Pada 2012, Angki sempat tersandung kasus narkotik, yakni penggunaan ganja, hingga dia divonis hukuman setahun penjara dan mendapatkan remisi dua bulan. Saat menjalani hukuman penjara, Angki juga tetap berkarya dan membawa perlengkapan mesin pemindai ke dalam penjara. “Untungnya diperbolehkan oleh kepala penjara,” tuturnya.
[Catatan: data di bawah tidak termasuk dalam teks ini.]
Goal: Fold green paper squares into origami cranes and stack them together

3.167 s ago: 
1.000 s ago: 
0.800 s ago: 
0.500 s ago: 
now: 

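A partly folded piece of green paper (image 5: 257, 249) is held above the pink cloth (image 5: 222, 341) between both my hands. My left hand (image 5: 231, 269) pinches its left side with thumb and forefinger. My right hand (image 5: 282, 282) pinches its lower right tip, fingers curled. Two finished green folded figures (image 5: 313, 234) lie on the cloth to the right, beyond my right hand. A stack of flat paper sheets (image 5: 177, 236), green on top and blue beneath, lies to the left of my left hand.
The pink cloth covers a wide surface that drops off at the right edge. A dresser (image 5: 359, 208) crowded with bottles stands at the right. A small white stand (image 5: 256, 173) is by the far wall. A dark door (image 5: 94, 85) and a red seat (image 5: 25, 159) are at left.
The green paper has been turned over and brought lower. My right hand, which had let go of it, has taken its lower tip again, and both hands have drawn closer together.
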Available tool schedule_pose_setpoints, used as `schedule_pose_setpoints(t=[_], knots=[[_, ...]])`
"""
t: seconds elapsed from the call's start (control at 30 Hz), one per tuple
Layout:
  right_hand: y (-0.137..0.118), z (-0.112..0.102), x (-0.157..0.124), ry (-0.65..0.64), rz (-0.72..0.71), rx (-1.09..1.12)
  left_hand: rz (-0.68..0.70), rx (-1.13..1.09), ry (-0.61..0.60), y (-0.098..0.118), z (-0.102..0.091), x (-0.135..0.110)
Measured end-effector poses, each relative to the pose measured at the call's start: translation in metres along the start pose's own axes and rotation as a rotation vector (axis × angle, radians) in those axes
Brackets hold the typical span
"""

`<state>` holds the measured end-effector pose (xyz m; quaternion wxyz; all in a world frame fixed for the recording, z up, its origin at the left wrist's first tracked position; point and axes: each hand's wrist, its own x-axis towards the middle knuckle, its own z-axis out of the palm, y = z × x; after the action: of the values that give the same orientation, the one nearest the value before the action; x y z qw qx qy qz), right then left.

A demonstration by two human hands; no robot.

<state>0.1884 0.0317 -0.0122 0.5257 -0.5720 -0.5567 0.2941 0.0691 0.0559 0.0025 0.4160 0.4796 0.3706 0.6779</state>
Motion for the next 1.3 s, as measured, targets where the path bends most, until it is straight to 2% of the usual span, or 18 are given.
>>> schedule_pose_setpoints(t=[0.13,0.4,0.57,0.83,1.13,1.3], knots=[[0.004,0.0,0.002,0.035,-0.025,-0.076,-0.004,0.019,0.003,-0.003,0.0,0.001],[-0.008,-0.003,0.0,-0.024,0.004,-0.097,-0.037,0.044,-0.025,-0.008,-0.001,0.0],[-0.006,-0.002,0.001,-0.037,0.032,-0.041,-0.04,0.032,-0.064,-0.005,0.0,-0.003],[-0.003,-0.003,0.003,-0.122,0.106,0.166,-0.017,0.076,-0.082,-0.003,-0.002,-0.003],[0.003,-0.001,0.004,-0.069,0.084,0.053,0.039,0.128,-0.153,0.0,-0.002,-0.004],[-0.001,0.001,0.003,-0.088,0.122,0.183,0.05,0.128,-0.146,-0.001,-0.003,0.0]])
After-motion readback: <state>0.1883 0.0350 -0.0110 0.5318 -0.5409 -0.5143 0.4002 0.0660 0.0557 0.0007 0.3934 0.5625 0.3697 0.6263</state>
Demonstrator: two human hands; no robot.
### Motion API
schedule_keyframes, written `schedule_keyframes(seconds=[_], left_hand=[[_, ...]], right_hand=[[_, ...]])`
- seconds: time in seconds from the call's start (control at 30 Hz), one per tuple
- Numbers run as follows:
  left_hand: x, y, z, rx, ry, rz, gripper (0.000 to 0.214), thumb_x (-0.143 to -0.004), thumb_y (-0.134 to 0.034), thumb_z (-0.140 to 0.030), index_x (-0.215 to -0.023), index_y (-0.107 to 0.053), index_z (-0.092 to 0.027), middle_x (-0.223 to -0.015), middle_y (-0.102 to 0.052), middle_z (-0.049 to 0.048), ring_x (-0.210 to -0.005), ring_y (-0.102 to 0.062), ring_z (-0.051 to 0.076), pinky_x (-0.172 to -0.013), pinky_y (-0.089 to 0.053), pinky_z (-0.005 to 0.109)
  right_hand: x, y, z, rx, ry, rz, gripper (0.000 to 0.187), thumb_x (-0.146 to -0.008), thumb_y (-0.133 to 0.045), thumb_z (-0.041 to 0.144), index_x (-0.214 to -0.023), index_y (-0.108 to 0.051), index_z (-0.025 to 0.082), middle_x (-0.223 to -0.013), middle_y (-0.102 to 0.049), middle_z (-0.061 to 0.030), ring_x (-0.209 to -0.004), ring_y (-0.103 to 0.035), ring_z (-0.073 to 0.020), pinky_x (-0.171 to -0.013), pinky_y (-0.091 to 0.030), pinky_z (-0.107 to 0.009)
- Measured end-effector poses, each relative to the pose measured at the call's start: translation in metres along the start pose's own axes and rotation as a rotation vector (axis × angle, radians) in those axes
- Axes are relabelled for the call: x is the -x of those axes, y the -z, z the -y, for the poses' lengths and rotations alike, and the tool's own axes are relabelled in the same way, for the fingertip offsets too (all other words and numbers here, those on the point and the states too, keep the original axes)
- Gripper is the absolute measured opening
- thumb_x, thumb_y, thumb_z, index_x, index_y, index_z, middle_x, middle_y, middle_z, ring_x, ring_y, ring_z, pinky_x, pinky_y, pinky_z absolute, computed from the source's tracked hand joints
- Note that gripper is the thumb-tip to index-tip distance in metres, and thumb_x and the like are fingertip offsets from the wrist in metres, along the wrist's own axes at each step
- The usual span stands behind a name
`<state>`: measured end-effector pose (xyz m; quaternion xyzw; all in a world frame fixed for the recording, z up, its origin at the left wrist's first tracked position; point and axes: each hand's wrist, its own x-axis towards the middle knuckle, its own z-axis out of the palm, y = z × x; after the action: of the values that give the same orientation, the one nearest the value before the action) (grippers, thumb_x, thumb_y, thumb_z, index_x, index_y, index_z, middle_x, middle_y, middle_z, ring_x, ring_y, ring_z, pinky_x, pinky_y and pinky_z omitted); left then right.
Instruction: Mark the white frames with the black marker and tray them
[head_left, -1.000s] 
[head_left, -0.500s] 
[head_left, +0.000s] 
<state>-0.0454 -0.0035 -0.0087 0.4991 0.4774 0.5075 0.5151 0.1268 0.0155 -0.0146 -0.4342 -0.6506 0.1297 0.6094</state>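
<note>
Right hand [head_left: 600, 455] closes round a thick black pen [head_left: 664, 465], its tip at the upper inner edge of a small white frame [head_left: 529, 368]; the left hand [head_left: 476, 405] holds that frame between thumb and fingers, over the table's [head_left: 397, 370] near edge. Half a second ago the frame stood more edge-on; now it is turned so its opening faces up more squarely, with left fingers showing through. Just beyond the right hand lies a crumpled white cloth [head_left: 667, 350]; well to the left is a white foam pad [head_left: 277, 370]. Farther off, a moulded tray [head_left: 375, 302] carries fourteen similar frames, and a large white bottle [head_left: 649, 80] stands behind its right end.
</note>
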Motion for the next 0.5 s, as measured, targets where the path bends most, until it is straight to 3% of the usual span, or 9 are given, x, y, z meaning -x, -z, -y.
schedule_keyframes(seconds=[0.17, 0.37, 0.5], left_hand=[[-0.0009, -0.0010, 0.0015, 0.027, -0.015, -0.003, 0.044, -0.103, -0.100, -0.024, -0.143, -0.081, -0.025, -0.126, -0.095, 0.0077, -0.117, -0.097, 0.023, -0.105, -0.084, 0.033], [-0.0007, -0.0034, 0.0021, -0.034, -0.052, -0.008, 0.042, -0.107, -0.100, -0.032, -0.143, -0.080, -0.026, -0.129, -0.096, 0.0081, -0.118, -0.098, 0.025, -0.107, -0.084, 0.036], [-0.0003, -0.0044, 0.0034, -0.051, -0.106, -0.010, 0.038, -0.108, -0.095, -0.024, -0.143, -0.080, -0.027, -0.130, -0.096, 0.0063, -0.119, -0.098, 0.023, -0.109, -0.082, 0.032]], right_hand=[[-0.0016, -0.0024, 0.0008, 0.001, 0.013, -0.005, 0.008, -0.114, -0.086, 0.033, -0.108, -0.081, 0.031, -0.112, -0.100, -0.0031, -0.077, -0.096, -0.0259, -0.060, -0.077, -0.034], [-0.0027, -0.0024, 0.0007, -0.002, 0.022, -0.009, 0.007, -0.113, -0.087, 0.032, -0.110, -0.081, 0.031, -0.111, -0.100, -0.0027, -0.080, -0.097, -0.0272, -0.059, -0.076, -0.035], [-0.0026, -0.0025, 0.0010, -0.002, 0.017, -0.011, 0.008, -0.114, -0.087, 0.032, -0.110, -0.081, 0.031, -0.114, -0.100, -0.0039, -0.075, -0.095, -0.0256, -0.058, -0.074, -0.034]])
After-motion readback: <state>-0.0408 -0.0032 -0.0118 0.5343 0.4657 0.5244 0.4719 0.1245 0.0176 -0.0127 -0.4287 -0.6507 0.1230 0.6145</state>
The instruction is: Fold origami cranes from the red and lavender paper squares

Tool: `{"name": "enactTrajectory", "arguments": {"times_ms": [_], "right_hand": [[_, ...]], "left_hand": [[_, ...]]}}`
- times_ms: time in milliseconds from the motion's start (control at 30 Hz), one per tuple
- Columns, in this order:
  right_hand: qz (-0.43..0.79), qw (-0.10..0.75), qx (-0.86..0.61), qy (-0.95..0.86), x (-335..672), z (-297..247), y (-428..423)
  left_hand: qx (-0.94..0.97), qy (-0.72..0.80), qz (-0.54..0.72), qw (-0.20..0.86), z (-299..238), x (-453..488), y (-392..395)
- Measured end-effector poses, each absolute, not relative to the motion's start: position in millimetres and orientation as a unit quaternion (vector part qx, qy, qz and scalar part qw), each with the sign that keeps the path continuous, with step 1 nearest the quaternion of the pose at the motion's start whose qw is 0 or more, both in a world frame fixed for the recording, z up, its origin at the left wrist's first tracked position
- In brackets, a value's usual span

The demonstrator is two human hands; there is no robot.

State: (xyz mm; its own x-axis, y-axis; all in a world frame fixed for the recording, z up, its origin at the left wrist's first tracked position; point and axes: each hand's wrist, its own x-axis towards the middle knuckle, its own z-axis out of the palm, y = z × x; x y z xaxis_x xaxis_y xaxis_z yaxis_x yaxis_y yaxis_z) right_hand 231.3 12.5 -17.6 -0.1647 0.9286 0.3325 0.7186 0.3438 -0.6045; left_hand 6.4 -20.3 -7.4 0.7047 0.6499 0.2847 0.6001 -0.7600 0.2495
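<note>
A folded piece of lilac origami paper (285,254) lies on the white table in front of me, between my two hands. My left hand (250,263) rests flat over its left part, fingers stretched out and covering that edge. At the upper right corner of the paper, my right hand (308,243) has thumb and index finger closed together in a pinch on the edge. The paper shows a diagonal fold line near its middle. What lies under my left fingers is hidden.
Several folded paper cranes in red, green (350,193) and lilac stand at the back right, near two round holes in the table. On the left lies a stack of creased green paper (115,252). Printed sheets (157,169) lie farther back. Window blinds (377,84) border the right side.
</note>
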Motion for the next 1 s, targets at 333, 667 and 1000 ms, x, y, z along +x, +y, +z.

Saat ini teknik scanography Angki tidak banyak berubah secara bentuk dan ide kreatif. Hanya pada teknik cetak foto dari mesin pemindai. Angki menyebutkan saat ini ia sudah bisa langsung mencetak pada papan akrilik. Dulu saat baru memulai, ia harus mencetak foto pada media kaca film lantas dijepit dengan papan akrilik.
Pengunjung pameran foto karya Angki Purbandono di galeri Biasa Art, Ubud, 1 Maret 2022. TEMPO/Made Argawa
“Bagian belakang pakai akrilik putih, depan transparan. Untuk penggunaan lampu penerang saat ini sudah pakai jenis LED (light-emitting diode),” ujarnya. “Tim saya juga sudah menemukan bahan akrilik yang bisa mengatur pencahayaan, sehingga foto menjadi tajam.”
Selain berkarya, kini Angki berfokus menjaga kesehatannya. Jantung pria berambut sebahu ini sudah dipasangi tiga buah ring. “Atur pola hidup saja, banyak olahraga ringan,” katanya.
Administrator galeri Biasa Art, Widi Astuti, mengatakan tujuan pameran “Stories from The Store Room #2” adalah memberikan penyegaran bagi dunia seni di Bali karena sebelumnya kondisinya lesu karena dampak pandemi Covid-19. “Sengaja kami buka untuk umum, agar dunia seni khususnya di Bali kembali bergairah,” ujarnya.
Menurut Widi, karya Angki paling diminati yang memakai teknik scanography oleh kolektor dan museum adalah seri Soju. “Selain itu, Anti Pregnant,” ucapnya.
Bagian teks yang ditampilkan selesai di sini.